Con “Love To Give”, i Garbage non solo creano un brano, ma forgiano un suono che evoca prepotentemente i ritmi dei primi anni Duemila, infondendo nella canzone quell’energia contagiosa e quell’atmosfera tipica di quel periodo. Un brano che potrebbe fondere lo stile dei Pulp con quello dei Muse.
È un pezzo che mescola sapientemente la loro inconfondibile impronta stilistica con richiami nostalgici, dimostrando ancora una volta la loro capacità di innovare pur rimanendo fedeli a sé stessi.
“Get Out My Face AKA Bad Kitty” si presenta come un vero e proprio inno alla stanchezza intesa come forma di resistenza, in cui la band si rivolge agli haters con una sonorità sorprendentemente esilarante. Le chitarre e il basso, con il loro suono droning, evocano una sfumatura di spossatezza che si fonde perfettamente con la voce prosciugata di Shirley Manson, la quale dichiara: “Voglio urlare”.
Tuttavia, Manson non urla mai davvero, né lo ha mai fatto, rimanendo fedele alle tendenze anti-alt-rock che da sempre caratterizzano i Garbage. Questa scelta stilistica rafforza il messaggio del brano, trasformando la stanchezza in un atto di sfida controllata e deliberata.
In “R U Happy Now”, i Garbage si cimentano con temi politici, pur mantenendo una certa indeterminatezza, soprattutto nel riferimento al “post-elezioni”. Il brano si apre con “Everybody loves a winner”, un verso preso in prestito dal celebre musical “Cabaret”, a conferma del classico stile dei Garbage di attingere liberamente da diverse fonti.
L’album si conclude con “The Day That I Met God”, che rappresenta il grido esistenziale definitivo dell’album. Il brano si sviluppa su un crescendo musicale dai toni epici, rivelando una duplice natura, celestiale e demoniaca al tempo stesso.
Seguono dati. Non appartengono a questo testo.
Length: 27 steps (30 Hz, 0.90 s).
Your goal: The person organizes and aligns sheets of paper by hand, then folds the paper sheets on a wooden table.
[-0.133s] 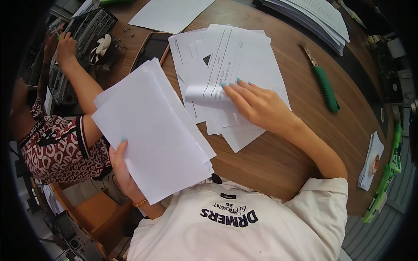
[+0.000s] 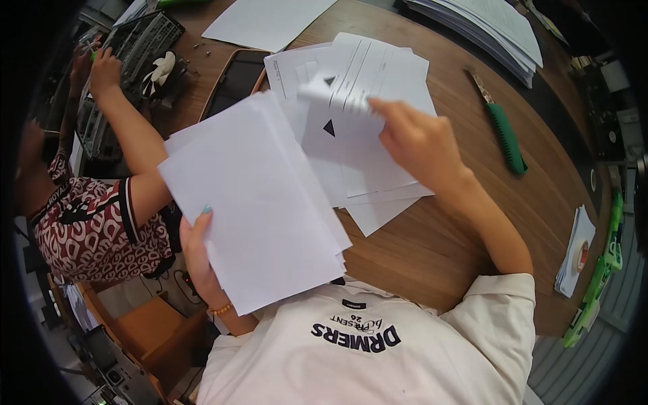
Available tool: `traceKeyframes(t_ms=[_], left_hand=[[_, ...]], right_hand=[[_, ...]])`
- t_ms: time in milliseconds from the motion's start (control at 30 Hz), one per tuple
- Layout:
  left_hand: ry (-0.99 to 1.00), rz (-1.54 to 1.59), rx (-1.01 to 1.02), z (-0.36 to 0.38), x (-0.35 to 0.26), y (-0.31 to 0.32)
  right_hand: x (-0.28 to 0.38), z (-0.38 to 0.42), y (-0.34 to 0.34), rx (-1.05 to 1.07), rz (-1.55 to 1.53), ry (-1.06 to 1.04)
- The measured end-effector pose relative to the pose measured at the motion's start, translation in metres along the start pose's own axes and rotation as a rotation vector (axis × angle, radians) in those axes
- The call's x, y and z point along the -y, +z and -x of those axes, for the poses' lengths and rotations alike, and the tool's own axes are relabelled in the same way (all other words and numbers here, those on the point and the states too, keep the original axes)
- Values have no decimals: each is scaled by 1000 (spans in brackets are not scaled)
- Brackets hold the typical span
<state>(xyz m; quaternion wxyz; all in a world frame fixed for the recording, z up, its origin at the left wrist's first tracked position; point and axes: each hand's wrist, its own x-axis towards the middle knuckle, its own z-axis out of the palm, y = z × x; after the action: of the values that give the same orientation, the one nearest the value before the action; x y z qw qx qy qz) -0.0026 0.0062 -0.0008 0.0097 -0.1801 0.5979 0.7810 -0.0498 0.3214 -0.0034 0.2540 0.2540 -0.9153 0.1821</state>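
My left hand (image 2: 200, 253) holds a stack of blank white paper (image 2: 256, 209), its thumb on top and the other fingers hidden beneath. My right hand (image 2: 418, 138) is over the loose pile, its fingers closed at the edge of a printed sheet (image 2: 368, 64). That sheet is lifted and curled at its near end. Under it lie more loose papers (image 2: 381, 216) on the wooden table (image 2: 472, 236), one showing a black triangle. Beside the pile is a phone-like dark device (image 2: 237, 77), partly covered by the stack.
A green-handled saw (image 2: 505, 138) lies at the right. Thick paper stacks (image 2: 482, 34) stand at the back right, and a single sheet (image 2: 266, 23) lies at the back. At left, another person's arm (image 2: 125, 125) reaches to a metal chassis near a fan (image 2: 159, 74).
My right hand has moved right and drawn in its fingers, and the printed sheet's near end has risen, baring a sheet below. My left hand and its stack have shifted slightly right.
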Motion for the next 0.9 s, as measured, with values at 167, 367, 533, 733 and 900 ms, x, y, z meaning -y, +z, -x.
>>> traceKeyframes(t_ms=[167, 367, 533, 733, 900], left_hand=[[-90, -36, 117, -5, 10, 17], [-196, 443, 214, -4, 7, 41], [23, -119, 245, -14, 26, 18], [41, -219, 206, -27, 37, 17], [45, -226, 144, -35, 30, 19]], right_hand=[[27, -17, -18, -131, -323, -224], [62, 20, 5, 100, -357, -480], [66, 22, 14, 84, -359, -497], [15, 15, -23, 346, -509, -95], [-55, 45, -45, 450, -209, 17]])
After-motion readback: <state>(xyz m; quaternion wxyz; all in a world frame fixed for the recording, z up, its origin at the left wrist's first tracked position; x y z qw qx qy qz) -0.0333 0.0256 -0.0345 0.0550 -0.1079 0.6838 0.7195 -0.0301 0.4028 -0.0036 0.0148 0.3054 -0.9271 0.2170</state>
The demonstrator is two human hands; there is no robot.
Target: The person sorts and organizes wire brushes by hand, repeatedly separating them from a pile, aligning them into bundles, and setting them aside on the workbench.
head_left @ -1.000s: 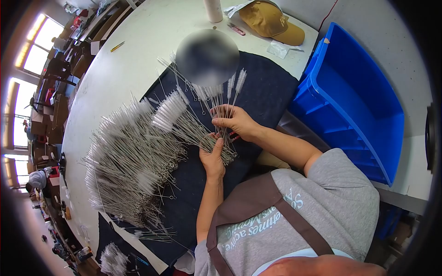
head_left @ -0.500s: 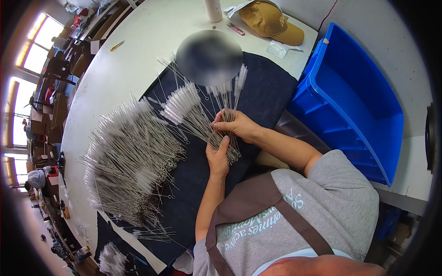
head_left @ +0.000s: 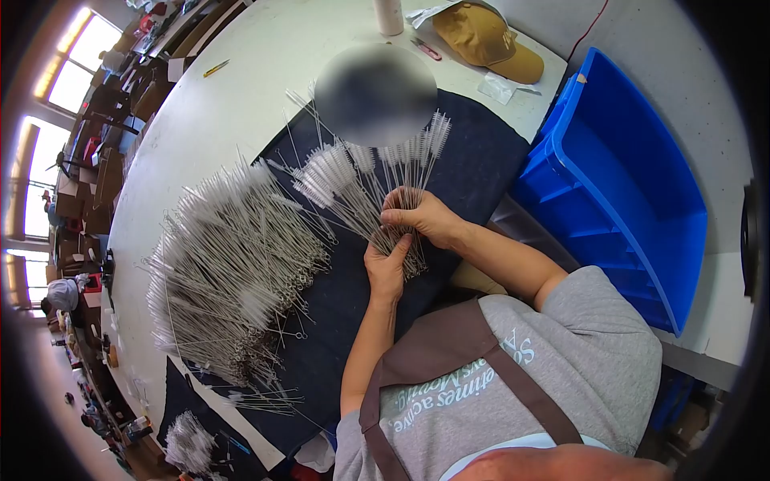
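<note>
My left hand (head_left: pixel 387 271) is closed around the lower, looped-end part of a fanned bundle of thin wire brushes (head_left: pixel 329 178) with white bristle heads. Just above it, my right hand (head_left: pixel 425 216) pinches the wire stems of several brushes on the bundle's right side, with thumb and fingers pressed together. The bristle heads point away from me, and the palms hide part of the stems. To the left, a large heap of the same brushes (head_left: pixel 233 264) lies on a dark cloth (head_left: pixel 473 144). A round blurred patch covers the area beyond the bundle.
A blue plastic bin (head_left: pixel 634 176) stands at the right beside the white table (head_left: pixel 265 64). Toward the back are a mustard cap (head_left: pixel 485 40), pink-handled snips (head_left: pixel 427 50) and a yellow cutter (head_left: pixel 216 68). A smaller brush pile (head_left: pixel 190 443) lies at lower left.
The whole view has shifted slightly, so the table things appear a little further right. Both hands keep their grip on the brushes, with the right fingers slightly repositioned along the stems.
</note>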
Questa dicotomia, seppur presente in vari momenti del disco, non è mai stata così chiaramente manichea come in questo finale.
“The Day That I Met God” offre l’interezza di ciò che l’album rappresenta, tra nichilismo e narrazione filosofica, abbracciando pienamente questa magnificenza sonora.
In sintesi, questo album rappresenta la tipica sonorità dei Garbage, densa ed avvolgente, rivelandosi un’opera che è decisamente profonda e riflessiva, inequivocabilmente un disco figlio dell’ era che stiamo vivendo e, che la analizza e la riflette attraverso spasmi di rock d’altri tempi e spunti industrial equamente distribuiti.